### WHAT THE TASK REQUIRES
Exclude the pictures, then repeat the remaining data exactly.
---
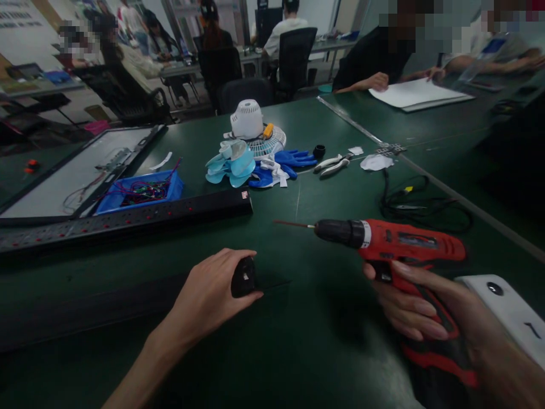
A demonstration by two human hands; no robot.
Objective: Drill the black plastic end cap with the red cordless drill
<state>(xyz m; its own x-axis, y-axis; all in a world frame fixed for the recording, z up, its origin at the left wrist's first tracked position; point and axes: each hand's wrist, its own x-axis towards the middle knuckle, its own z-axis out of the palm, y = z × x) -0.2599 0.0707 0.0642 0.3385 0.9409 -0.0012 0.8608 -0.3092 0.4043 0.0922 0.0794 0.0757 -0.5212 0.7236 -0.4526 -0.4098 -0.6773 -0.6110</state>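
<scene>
R hand (462, 304) grips red drill (404, 241); L hand (208, 287) holds blk bar (123, 301).

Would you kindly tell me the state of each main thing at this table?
Red drill: gripped in the right hand, bit fitted.
Plain black bar: end in the left hand.
Red-dotted black bar: lying flat.
Blue bin: uncovered, holding wires.
Light-blue fan blades: detached, beside the white fan housing.
Blue gloves: unworn.
Pliers: lying down.
Black cable: loosely coiled.
</scene>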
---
### EXERCISE OUTPUT
A demonstration by two human hands; no robot.
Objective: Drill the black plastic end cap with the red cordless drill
<state>(xyz m; its own x-axis, y-axis; all in a world frame fixed for the recording, z up, its origin at the left wrist's first tracked position; point and axes: each hand's wrist, its own x-axis towards the middle knuckle, its own z-axis out of the palm, y = z × x) -0.2599 0.0707 0.0642 0.3385 0.9409 -0.0012 0.8608 -0.3092 0.4043 0.0922 0.0794 0.0757 -0.5212 0.7236 -0.4526 -0.4098 -0.6773 -0.6110</state>
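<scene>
R hand (462, 304) grips red drill (404, 241); L hand (208, 287) holds blk bar (123, 301).

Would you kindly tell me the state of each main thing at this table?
Red drill: gripped in the right hand, bit fitted.
Plain black bar: end in the left hand.
Red-dotted black bar: lying flat.
Blue bin: uncovered, holding wires.
Light-blue fan blades: detached, beside the white fan housing.
Blue gloves: unworn.
Pliers: lying down.
Black cable: loosely coiled.
</scene>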

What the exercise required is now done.